PROBLEM TO SOLVE:
Below are records; the lines starting at the one with "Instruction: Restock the" and ending at the one with "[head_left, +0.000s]" must be reproduced exactly, both included. Pictures must not appear.
[[ DATASET EXCERPTS, beginning ]]
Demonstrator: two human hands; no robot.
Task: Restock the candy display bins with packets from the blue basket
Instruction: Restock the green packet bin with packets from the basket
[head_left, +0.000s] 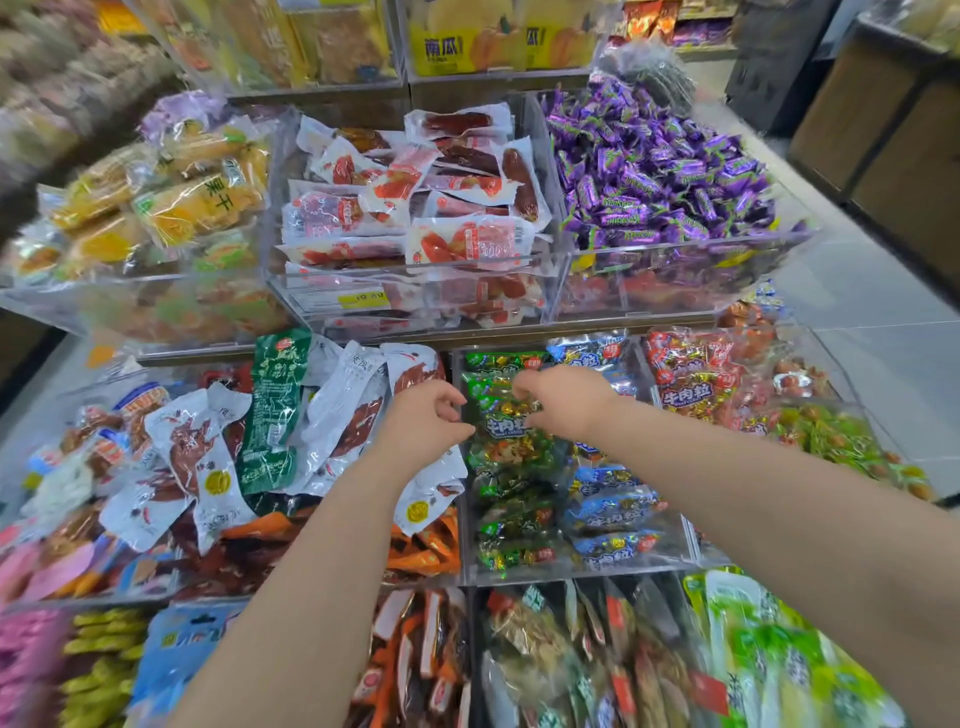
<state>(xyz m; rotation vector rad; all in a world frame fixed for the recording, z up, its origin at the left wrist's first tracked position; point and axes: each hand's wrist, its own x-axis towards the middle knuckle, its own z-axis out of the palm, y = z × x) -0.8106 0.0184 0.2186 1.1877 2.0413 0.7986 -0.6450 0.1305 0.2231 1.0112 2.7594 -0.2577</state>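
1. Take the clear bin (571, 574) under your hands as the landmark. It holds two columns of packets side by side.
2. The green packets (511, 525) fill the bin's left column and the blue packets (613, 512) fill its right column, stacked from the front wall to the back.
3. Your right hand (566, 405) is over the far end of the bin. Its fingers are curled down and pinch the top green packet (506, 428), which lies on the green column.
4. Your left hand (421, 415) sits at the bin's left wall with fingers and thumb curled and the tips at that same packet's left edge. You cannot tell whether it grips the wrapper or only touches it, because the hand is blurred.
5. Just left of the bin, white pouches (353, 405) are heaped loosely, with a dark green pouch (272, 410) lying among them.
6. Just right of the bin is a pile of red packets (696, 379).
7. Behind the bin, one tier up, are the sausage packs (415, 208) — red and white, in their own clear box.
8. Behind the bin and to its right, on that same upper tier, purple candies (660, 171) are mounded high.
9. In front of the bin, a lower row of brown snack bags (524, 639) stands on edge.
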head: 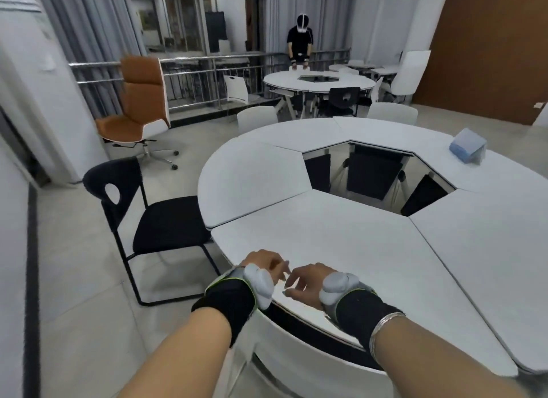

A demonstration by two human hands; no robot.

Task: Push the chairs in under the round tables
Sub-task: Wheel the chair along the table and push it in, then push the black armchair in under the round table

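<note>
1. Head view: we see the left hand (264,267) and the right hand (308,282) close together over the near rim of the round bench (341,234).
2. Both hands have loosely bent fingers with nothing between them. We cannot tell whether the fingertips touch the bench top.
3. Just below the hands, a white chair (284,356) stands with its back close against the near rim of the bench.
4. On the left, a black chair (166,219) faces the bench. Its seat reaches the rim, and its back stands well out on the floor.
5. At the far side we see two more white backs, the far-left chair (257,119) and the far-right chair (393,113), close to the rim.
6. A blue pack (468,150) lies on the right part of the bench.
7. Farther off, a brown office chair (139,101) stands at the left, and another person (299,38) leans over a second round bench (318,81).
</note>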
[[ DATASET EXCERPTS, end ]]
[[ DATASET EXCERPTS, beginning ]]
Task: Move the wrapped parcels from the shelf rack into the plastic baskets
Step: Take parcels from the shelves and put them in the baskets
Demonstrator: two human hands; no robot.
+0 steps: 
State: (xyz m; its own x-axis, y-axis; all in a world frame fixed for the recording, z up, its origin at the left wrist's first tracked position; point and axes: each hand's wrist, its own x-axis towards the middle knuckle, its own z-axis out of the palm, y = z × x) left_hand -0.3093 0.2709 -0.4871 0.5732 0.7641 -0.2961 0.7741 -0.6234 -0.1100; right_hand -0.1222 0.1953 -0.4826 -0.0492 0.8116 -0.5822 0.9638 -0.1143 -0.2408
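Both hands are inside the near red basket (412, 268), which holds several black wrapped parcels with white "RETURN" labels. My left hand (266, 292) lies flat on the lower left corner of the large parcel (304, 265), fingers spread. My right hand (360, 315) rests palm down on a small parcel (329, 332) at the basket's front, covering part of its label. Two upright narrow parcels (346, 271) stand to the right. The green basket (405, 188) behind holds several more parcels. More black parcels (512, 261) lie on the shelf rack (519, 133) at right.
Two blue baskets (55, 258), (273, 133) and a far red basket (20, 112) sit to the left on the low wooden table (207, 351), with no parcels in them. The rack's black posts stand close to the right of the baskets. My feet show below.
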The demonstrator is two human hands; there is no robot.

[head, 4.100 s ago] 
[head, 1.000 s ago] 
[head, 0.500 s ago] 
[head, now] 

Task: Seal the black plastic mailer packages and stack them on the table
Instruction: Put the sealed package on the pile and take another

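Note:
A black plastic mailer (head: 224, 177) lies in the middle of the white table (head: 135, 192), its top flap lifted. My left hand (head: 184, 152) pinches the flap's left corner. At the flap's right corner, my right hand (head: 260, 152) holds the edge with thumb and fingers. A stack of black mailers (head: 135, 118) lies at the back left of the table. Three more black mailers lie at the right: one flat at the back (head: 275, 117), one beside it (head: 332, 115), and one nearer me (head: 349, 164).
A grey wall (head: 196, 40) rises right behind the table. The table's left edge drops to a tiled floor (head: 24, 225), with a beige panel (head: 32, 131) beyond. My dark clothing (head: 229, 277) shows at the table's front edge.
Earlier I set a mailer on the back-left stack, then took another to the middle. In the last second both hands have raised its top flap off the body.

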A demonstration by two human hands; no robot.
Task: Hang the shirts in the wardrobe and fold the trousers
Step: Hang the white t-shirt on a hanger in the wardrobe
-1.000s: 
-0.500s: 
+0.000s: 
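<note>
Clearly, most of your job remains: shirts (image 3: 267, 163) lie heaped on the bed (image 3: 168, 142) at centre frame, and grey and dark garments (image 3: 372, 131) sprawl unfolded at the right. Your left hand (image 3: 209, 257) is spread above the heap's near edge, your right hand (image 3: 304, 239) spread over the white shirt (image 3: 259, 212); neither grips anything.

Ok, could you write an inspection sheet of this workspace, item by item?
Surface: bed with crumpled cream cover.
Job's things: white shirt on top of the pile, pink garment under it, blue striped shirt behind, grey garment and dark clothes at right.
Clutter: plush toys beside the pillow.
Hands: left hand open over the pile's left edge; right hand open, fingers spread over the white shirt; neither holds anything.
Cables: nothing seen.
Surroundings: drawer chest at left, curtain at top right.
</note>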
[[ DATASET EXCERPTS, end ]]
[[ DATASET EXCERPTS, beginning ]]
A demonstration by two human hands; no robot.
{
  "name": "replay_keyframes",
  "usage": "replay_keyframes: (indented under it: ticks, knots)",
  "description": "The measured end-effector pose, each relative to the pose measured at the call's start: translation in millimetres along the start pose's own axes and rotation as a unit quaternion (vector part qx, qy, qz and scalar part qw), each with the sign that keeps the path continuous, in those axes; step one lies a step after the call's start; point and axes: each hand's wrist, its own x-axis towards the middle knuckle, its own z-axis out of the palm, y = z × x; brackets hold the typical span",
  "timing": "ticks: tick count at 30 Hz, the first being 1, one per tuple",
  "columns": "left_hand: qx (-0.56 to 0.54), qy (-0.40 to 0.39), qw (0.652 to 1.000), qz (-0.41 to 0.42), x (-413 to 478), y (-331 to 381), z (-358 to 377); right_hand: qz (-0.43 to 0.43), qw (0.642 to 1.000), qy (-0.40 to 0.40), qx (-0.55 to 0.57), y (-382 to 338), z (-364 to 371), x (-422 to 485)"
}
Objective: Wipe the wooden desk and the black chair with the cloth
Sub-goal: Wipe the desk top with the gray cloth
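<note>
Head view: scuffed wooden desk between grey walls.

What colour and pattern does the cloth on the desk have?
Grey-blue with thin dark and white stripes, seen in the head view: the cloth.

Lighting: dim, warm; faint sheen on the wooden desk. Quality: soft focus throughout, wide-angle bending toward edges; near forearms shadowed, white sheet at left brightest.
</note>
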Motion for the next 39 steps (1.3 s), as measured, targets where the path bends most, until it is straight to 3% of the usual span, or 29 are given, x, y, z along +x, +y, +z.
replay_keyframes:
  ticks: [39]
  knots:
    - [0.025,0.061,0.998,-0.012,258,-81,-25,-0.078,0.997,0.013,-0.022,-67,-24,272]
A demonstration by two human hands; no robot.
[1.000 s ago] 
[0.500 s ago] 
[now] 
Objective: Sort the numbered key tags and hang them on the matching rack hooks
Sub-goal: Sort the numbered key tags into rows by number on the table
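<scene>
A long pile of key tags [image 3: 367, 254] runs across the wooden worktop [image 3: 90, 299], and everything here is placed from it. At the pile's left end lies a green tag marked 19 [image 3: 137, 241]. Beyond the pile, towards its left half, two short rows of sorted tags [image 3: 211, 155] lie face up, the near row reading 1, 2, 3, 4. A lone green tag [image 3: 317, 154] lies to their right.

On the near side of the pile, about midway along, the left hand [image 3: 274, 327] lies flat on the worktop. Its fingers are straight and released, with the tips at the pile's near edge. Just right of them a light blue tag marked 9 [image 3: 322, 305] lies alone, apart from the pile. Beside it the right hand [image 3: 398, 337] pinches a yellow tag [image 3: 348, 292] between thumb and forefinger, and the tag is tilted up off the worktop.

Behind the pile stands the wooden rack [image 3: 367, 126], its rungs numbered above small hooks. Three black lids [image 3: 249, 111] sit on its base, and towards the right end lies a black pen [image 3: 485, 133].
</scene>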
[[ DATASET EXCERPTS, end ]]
RESULT:
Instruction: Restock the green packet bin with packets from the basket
[head_left, +0.000s] 

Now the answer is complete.